Find the line that holds "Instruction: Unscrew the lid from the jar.", then repeat it and each line below it word for word through the end of the listing, leaving out pictures.

===============

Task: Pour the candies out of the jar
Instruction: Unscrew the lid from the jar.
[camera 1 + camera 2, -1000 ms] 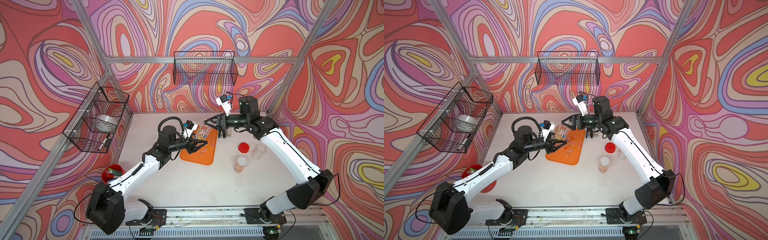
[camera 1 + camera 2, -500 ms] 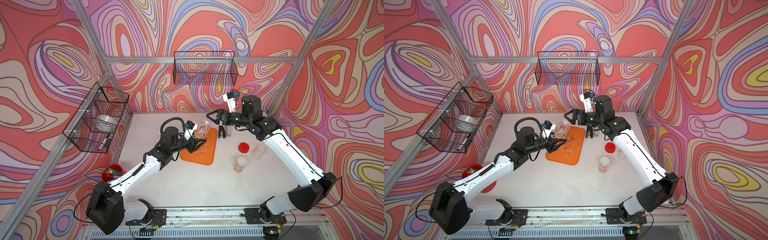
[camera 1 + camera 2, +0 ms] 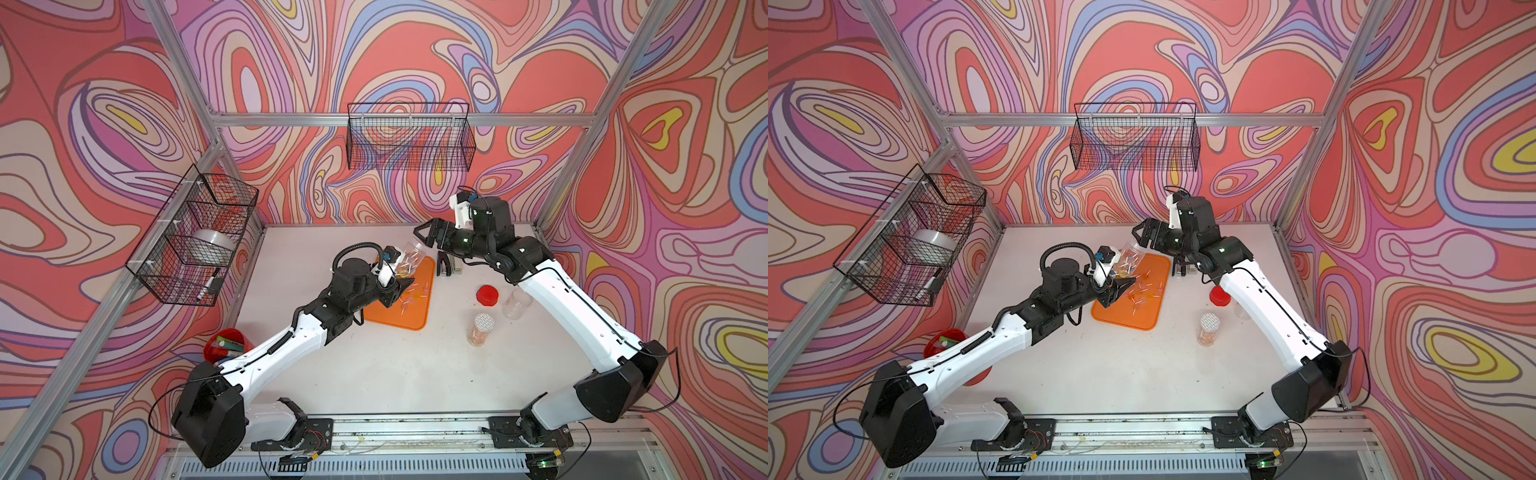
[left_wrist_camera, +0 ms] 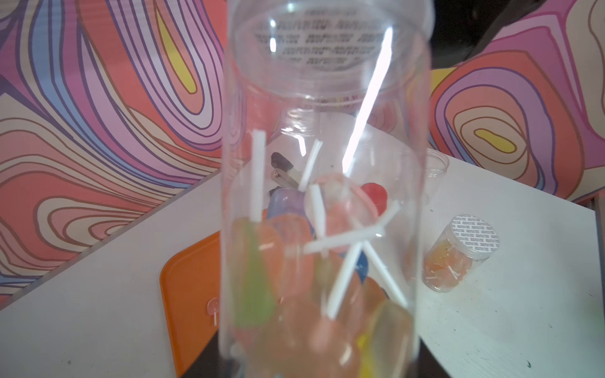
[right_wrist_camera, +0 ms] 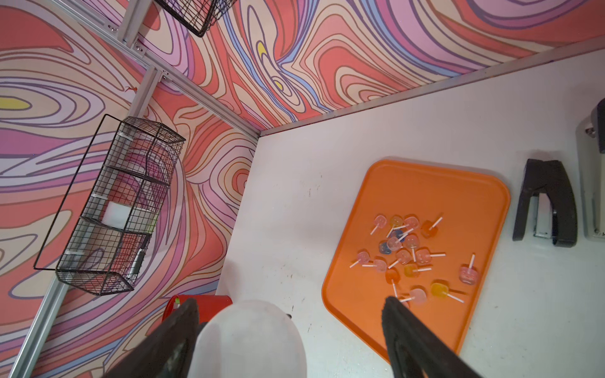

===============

**Solution to this problem:**
Instruction: Unscrew the lid from the jar.
[camera 1 + camera 2, -1000 ms] 
[camera 1 + camera 2, -500 ms] 
[camera 1 + camera 2, +0 ms] 
[left_wrist_camera, +0 ms] 
[right_wrist_camera, +0 ms] 

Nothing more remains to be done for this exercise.